» INSTRUCTIONS TO FOLLOW: Only an exact copy of every record counts as an answer.

*** Opening of INPUT ***

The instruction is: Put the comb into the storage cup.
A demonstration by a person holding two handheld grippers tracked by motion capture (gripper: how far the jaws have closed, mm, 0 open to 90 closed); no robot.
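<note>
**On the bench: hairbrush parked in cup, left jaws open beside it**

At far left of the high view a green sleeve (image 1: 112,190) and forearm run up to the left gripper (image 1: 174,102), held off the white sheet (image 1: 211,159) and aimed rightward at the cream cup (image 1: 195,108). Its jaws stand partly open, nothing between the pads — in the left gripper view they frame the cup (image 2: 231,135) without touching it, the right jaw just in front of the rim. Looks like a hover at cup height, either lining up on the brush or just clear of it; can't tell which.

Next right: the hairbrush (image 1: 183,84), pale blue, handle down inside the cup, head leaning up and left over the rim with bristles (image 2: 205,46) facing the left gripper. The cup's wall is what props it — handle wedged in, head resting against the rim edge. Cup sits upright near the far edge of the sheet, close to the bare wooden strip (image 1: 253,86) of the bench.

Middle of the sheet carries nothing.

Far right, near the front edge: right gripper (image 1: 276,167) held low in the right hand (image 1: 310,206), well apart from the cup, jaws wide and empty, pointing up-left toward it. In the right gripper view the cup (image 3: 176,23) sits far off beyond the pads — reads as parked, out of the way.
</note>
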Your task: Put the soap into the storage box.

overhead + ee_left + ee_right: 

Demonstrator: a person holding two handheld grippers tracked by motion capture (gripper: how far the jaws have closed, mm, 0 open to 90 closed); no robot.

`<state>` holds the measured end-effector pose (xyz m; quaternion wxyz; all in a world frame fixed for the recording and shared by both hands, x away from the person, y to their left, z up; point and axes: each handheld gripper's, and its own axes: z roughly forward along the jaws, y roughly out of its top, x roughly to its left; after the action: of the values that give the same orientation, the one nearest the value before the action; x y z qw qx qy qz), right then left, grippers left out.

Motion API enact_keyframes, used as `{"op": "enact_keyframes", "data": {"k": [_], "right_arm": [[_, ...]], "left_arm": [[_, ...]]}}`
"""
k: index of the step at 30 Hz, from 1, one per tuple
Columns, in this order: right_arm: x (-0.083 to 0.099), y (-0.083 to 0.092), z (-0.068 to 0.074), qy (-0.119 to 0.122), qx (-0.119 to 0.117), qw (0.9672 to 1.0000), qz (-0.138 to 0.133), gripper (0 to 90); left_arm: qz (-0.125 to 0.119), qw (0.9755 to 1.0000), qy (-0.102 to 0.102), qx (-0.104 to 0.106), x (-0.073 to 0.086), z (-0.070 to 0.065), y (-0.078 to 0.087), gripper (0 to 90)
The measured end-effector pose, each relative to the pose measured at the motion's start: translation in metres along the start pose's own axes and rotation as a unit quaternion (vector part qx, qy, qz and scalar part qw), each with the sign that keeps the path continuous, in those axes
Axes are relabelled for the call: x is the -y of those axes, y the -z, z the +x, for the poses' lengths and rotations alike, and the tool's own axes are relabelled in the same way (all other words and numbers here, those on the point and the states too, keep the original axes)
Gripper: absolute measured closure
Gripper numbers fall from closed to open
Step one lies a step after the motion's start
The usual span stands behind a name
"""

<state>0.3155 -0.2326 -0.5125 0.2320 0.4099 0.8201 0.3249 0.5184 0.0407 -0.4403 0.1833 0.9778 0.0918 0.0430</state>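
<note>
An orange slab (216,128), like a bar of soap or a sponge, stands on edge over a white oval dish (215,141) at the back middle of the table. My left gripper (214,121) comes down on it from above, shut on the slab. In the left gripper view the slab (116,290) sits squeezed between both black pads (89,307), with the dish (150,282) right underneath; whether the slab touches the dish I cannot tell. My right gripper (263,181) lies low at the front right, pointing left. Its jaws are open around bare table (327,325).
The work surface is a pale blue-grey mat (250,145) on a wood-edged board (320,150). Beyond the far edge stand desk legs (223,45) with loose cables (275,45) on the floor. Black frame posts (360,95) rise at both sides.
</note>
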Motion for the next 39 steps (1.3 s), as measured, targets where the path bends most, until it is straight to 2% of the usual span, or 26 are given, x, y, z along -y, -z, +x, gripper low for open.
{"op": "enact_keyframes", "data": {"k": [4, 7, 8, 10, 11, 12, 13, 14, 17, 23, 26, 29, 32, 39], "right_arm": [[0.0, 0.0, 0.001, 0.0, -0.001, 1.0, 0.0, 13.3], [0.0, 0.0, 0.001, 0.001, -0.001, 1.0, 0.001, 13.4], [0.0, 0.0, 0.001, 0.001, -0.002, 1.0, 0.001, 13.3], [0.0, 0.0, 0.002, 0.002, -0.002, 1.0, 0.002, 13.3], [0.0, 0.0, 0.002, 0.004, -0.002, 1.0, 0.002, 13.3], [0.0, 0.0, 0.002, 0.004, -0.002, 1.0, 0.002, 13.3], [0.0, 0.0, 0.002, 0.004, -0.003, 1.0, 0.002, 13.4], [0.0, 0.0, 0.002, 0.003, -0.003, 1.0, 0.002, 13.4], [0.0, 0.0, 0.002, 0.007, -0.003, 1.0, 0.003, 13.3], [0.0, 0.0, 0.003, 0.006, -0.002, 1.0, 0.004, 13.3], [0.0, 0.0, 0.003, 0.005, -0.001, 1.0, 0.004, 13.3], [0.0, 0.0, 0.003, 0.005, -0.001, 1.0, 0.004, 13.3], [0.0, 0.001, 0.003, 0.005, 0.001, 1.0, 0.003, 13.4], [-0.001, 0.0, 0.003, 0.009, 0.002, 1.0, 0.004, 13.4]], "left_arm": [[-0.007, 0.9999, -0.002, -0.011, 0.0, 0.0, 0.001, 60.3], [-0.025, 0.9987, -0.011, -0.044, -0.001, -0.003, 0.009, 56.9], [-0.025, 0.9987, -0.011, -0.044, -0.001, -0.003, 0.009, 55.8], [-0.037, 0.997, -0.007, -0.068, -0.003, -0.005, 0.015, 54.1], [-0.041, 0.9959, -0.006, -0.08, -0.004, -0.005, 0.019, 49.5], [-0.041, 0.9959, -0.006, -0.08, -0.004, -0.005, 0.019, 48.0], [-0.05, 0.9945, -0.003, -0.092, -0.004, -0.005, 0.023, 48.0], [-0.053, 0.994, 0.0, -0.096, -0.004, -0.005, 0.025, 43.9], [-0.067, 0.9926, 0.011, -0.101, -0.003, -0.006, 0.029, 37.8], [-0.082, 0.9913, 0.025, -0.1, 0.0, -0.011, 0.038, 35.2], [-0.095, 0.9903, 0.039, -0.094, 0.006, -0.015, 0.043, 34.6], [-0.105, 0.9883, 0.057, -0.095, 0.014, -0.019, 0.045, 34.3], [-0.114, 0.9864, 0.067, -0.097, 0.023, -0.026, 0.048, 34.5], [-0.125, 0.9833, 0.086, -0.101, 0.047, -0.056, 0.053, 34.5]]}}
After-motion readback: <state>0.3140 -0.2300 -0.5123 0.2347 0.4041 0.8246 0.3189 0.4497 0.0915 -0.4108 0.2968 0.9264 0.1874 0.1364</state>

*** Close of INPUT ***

» EXERCISE ANSWER:
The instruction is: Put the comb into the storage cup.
A demonstration by a person holding two handheld grippers tracked by motion capture (gripper: how far the jaws have closed, mm, 0 open to 90 closed); no robot.
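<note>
**On the bench: hairbrush parked in cup, left jaws open beside it**

At far left of the high view a green sleeve (image 1: 112,190) and forearm run up to the left gripper (image 1: 174,102), held off the white sheet (image 1: 211,159) and aimed rightward at the cream cup (image 1: 195,108). Its jaws stand partly open, nothing between the pads — in the left gripper view they frame the cup (image 2: 231,135) without touching it, the right jaw just in front of the rim. Looks like a hover at cup height, either lining up on the brush or just clear of it; can't tell which.

Next right: the hairbrush (image 1: 183,84), pale blue, handle down inside the cup, head leaning up and left over the rim with bristles (image 2: 205,46) facing the left gripper. The cup's wall is what props it — handle wedged in, head resting against the rim edge. Cup sits upright near the far edge of the sheet, close to the bare wooden strip (image 1: 253,86) of the bench.

Middle of the sheet carries nothing.

Far right, near the front edge: right gripper (image 1: 276,167) held low in the right hand (image 1: 310,206), well apart from the cup, jaws wide and empty, pointing up-left toward it. In the right gripper view the cup (image 3: 176,23) sits far off beyond the pads — reads as parked, out of the way.
</note>
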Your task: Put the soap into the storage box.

overhead + ee_left + ee_right: 

Demonstrator: a person holding two handheld grippers tracked by motion capture (gripper: how far the jaws have closed, mm, 0 open to 90 closed); no robot.

`<state>` holds the measured end-effector pose (xyz m; quaternion wxyz; all in a world frame fixed for the recording and shared by both hands, x away from the person, y to their left, z up; point and axes: each handheld gripper's, and its own axes: z roughly forward along the jaws, y roughly out of its top, x roughly to its left; after the action: of the values that give the same orientation, the one nearest the value before the action; x y z qw qx qy qz), right then left, grippers left out.

Motion API enact_keyframes, used as `{"op": "enact_keyframes", "data": {"k": [_], "right_arm": [[_, ...]], "left_arm": [[_, ...]]}}`
"""
k: index of the step at 30 Hz, from 1, one per tuple
Columns, in this order: right_arm: x (-0.083 to 0.099), y (-0.083 to 0.092), z (-0.068 to 0.074), qy (-0.119 to 0.122), qx (-0.119 to 0.117), qw (0.9672 to 1.0000), qz (-0.138 to 0.133), gripper (0 to 90); left_arm: qz (-0.125 to 0.119), qw (0.9755 to 1.0000), qy (-0.102 to 0.102), qx (-0.104 to 0.106), x (-0.073 to 0.086), z (-0.070 to 0.065), y (-0.078 to 0.087), gripper (0 to 90)
The measured end-effector pose, each relative to the pose measured at the motion's start: translation in metres along the start pose's own axes and rotation as a unit quaternion (vector part qx, qy, qz and scalar part qw), each with the sign that keeps the path continuous, in those axes
Axes are relabelled for the call: x is the -y of those axes, y the -z, z the +x, for the poses' lengths and rotations alike, and the tool's own axes are relabelled in the same way (all other words and numbers here, those on the point and the states too, keep the original axes)
Gripper: absolute measured closure
Gripper numbers fall from closed to open
Step one lies a step after the motion's start
The usual span stands behind a name
"""

<state>0.3155 -0.2326 -0.5125 0.2320 0.4099 0.8201 0.3249 0.5184 0.0407 -0.4403 0.1833 0.9778 0.0918 0.0430</state>
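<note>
An orange slab (216,128), like a bar of soap or a sponge, stands on edge over a white oval dish (215,141) at the back middle of the table. My left gripper (214,121) comes down on it from above, shut on the slab. In the left gripper view the slab (116,290) sits squeezed between both black pads (89,307), with the dish (150,282) right underneath; whether the slab touches the dish I cannot tell. My right gripper (263,181) lies low at the front right, pointing left. Its jaws are open around bare table (327,325).
The work surface is a pale blue-grey mat (250,145) on a wood-edged board (320,150). Beyond the far edge stand desk legs (223,45) with loose cables (275,45) on the floor. Black frame posts (360,95) rise at both sides.
</note>
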Motion for the next 39 steps (1.3 s), as measured, targets where the path bends most, until it is straight to 2% of the usual span, or 26 are given, x, y, z along -y, -z, +x, gripper low for open.
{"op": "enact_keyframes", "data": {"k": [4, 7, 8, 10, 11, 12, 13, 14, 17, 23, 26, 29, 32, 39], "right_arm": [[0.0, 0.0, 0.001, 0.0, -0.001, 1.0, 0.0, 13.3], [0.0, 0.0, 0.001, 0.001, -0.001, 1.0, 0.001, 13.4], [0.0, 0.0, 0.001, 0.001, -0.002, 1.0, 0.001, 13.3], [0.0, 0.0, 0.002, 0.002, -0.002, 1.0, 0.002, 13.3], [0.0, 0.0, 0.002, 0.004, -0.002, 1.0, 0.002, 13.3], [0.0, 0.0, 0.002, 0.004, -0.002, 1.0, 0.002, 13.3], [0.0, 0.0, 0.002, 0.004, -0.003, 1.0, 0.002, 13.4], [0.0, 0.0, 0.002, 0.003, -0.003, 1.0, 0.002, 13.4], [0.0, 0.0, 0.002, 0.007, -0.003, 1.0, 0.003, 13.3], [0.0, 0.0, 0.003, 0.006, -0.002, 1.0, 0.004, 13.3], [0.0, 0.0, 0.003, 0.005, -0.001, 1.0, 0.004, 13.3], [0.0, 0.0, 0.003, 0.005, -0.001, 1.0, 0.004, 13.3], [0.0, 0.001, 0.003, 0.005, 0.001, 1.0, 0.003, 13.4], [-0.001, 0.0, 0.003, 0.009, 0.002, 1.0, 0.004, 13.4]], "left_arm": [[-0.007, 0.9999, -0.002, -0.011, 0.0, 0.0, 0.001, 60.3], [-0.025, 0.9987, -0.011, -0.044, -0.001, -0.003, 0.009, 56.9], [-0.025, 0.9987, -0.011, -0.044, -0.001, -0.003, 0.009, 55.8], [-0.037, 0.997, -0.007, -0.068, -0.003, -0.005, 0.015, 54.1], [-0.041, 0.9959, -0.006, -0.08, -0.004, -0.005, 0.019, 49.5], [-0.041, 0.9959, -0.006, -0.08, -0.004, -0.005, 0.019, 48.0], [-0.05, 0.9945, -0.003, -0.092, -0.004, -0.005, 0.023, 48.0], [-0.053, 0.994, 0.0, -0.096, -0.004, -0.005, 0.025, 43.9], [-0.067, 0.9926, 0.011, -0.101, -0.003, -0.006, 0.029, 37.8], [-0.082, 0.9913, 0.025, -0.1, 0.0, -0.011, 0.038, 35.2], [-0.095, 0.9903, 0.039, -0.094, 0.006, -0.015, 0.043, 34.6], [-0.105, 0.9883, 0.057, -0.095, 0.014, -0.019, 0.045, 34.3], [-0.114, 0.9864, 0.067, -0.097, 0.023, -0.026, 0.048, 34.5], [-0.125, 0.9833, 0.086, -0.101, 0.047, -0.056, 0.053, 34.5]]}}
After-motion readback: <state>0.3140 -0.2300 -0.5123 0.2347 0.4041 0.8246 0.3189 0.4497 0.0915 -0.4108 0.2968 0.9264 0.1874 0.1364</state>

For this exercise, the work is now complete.